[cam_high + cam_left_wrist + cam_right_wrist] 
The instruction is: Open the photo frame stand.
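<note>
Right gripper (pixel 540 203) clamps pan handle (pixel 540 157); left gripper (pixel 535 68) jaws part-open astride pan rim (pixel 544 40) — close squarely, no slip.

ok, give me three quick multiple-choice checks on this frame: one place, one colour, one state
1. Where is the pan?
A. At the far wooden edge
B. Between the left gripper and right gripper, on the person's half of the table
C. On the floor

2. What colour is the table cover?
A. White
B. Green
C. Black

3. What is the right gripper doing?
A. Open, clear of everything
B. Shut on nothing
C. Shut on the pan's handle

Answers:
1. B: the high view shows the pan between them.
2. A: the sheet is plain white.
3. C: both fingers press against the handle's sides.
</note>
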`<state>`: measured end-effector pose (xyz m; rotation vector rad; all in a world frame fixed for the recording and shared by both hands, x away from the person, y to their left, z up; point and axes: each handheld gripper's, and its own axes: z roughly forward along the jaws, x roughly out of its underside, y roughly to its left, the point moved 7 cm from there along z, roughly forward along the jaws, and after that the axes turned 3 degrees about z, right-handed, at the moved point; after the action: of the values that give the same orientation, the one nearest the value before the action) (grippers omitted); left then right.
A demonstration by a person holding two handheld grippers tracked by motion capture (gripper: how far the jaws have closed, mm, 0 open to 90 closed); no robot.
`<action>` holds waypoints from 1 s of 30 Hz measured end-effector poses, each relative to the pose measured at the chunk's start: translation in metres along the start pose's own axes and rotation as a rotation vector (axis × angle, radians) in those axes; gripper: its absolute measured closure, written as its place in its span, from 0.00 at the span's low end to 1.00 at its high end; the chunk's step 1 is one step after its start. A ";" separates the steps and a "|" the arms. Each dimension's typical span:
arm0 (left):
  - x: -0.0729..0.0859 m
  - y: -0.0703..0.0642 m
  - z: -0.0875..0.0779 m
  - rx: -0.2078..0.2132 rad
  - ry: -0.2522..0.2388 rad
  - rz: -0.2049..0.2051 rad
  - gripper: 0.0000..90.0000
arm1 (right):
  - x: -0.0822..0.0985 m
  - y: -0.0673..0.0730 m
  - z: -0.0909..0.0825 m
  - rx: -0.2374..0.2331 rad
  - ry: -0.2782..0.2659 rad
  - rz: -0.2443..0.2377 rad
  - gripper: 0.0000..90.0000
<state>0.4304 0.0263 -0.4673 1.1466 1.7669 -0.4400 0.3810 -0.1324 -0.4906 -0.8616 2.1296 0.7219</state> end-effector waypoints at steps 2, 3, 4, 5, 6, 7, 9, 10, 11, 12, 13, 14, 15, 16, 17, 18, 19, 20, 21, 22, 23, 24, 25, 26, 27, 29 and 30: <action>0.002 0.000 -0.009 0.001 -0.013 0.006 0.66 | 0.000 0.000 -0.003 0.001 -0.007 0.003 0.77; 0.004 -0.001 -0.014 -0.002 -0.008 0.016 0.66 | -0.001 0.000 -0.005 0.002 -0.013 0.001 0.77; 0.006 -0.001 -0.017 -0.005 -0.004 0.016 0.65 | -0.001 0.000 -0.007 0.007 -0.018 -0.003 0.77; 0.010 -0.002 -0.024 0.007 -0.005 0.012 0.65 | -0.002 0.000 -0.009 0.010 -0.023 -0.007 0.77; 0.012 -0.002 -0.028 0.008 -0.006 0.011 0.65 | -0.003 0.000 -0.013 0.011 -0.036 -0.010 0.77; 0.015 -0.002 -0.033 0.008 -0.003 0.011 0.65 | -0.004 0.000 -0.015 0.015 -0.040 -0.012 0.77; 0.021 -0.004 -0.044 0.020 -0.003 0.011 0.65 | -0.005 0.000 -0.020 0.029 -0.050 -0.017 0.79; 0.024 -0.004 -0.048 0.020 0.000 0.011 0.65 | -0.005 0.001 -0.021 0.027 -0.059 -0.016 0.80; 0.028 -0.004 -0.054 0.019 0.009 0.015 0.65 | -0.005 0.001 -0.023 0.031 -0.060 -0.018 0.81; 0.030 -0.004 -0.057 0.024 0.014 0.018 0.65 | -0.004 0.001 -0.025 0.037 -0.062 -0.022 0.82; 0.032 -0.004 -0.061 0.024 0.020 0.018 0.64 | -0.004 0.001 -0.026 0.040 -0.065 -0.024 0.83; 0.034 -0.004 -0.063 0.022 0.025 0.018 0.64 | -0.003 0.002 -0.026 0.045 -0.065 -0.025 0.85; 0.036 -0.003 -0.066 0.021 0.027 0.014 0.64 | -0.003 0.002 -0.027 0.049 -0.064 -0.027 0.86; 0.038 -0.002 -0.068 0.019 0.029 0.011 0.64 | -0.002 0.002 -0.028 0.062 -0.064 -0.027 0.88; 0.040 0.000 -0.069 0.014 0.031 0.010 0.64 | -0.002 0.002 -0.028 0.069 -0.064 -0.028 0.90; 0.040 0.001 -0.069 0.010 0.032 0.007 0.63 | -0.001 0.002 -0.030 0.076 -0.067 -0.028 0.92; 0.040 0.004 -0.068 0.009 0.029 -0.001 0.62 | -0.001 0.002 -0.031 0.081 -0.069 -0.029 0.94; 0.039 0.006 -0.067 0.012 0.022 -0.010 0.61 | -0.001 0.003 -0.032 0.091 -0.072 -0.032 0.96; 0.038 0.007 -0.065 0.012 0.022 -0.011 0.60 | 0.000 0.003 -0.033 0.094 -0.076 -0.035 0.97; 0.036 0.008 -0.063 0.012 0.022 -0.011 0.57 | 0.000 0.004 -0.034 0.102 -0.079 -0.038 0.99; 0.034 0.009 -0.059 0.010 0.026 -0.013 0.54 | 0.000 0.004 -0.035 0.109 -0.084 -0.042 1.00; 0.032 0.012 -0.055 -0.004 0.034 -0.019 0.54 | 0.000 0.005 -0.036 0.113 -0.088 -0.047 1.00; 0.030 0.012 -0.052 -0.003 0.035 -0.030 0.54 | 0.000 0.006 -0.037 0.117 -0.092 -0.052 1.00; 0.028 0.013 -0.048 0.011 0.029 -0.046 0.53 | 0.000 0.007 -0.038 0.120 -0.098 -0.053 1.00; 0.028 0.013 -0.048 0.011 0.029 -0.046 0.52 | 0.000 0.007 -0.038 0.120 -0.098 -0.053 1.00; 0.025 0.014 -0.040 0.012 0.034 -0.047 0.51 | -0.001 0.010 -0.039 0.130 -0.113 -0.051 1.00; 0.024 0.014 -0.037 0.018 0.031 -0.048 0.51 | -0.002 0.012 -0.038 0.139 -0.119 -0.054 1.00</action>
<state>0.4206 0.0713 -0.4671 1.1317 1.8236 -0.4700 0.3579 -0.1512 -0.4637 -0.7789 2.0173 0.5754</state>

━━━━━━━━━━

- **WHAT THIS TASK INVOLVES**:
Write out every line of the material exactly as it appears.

- **RESPONSE FOR THIS EXERCISE**:
[cam_high + cam_left_wrist + cam_right_wrist] 
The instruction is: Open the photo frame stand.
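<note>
Right gripper (pixel 540 203) clamps pan handle (pixel 540 157); left gripper (pixel 535 68) jaws part-open astride pan rim (pixel 544 40) — close squarely, no slip.

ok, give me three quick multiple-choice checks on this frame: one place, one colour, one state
1. Where is the pan?
A. At the far wooden edge
B. Between the left gripper and right gripper, on the person's half of the table
C. On the floor

2. What colour is the table cover?
A. White
B. Green
C. Black

3. What is the right gripper doing?
A. Open, clear of everything
B. Shut on nothing
C. Shut on the pan's handle

Answers:
1. B: the high view shows the pan between them.
2. A: the sheet is plain white.
3. C: both fingers press against the handle's sides.
</note>
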`<state>`: measured end-effector pose (xyz m; rotation vector rad; all in a world frame fixed for the recording and shared by both hands, x away from the person, y to their left, z up; point and axes: each handheld gripper's, and its own axes: z roughly forward along the jaws, x roughly out of its underside, y roughly to its left, the point moved 7 cm from there along z, roughly forward along the jaws, and after that the axes turned 3 degrees about z, right-handed, at the moved point; after the action: of the values that give the same orientation, the one nearest the value before the action) (grippers omitted); left then right.
A demonstration by a person holding two handheld grippers tracked by motion capture (gripper: how far the jaws have closed, mm, 0 open to 90 closed); no robot.
`<action>` holds waypoints from 1 s of 30 Hz measured end-effector poses, each relative to the pose measured at the chunk's start: translation in metres along the start pose's own axes and rotation as a rotation vector (axis × angle, radians) in those axes; gripper: its absolute measured closure, written as its place in its span, from 0.00 at the span's low end to 1.00 at its high end; the chunk's step 1 is one step after its start. A ";" separates the steps and a "|" the arms. Each dimension's typical span:
arm0 (left):
  - x: -0.0729..0.0859 m
  - y: -0.0703..0.0642 m
  - z: -0.0875..0.0779 m
  - rx: -0.2078..0.2132 rad
  - ry: -0.2522..0.2388 rad
  - rz: -0.2049..0.2051 rad
  - gripper: 0.0000..90.0000
arm1 (right):
  - x: -0.0822..0.0985 m
  - y: -0.0673..0.0730 m
  - z: -0.0909..0.0825 m
  - rx: -0.2374..0.2331 rad
  - ry: -0.2782..0.2659 rad
  - rz: -0.2443..0.2377 rad
  - gripper: 0.0000..90.0000
<state>0.4304 0.0263 -0.4673 1.1466 1.7669 -0.4400 0.3810 -0.1324 -0.4906 -0.8616 2.1296 0.7219</state> end-effector waypoints at steps 2, 3, 4, 5, 6, 7, 9, 10, 11, 12, 13, 14, 15, 16, 17, 18, 19, 20, 21, 22, 23, 24, 25, 26, 27, 29 and 30: <action>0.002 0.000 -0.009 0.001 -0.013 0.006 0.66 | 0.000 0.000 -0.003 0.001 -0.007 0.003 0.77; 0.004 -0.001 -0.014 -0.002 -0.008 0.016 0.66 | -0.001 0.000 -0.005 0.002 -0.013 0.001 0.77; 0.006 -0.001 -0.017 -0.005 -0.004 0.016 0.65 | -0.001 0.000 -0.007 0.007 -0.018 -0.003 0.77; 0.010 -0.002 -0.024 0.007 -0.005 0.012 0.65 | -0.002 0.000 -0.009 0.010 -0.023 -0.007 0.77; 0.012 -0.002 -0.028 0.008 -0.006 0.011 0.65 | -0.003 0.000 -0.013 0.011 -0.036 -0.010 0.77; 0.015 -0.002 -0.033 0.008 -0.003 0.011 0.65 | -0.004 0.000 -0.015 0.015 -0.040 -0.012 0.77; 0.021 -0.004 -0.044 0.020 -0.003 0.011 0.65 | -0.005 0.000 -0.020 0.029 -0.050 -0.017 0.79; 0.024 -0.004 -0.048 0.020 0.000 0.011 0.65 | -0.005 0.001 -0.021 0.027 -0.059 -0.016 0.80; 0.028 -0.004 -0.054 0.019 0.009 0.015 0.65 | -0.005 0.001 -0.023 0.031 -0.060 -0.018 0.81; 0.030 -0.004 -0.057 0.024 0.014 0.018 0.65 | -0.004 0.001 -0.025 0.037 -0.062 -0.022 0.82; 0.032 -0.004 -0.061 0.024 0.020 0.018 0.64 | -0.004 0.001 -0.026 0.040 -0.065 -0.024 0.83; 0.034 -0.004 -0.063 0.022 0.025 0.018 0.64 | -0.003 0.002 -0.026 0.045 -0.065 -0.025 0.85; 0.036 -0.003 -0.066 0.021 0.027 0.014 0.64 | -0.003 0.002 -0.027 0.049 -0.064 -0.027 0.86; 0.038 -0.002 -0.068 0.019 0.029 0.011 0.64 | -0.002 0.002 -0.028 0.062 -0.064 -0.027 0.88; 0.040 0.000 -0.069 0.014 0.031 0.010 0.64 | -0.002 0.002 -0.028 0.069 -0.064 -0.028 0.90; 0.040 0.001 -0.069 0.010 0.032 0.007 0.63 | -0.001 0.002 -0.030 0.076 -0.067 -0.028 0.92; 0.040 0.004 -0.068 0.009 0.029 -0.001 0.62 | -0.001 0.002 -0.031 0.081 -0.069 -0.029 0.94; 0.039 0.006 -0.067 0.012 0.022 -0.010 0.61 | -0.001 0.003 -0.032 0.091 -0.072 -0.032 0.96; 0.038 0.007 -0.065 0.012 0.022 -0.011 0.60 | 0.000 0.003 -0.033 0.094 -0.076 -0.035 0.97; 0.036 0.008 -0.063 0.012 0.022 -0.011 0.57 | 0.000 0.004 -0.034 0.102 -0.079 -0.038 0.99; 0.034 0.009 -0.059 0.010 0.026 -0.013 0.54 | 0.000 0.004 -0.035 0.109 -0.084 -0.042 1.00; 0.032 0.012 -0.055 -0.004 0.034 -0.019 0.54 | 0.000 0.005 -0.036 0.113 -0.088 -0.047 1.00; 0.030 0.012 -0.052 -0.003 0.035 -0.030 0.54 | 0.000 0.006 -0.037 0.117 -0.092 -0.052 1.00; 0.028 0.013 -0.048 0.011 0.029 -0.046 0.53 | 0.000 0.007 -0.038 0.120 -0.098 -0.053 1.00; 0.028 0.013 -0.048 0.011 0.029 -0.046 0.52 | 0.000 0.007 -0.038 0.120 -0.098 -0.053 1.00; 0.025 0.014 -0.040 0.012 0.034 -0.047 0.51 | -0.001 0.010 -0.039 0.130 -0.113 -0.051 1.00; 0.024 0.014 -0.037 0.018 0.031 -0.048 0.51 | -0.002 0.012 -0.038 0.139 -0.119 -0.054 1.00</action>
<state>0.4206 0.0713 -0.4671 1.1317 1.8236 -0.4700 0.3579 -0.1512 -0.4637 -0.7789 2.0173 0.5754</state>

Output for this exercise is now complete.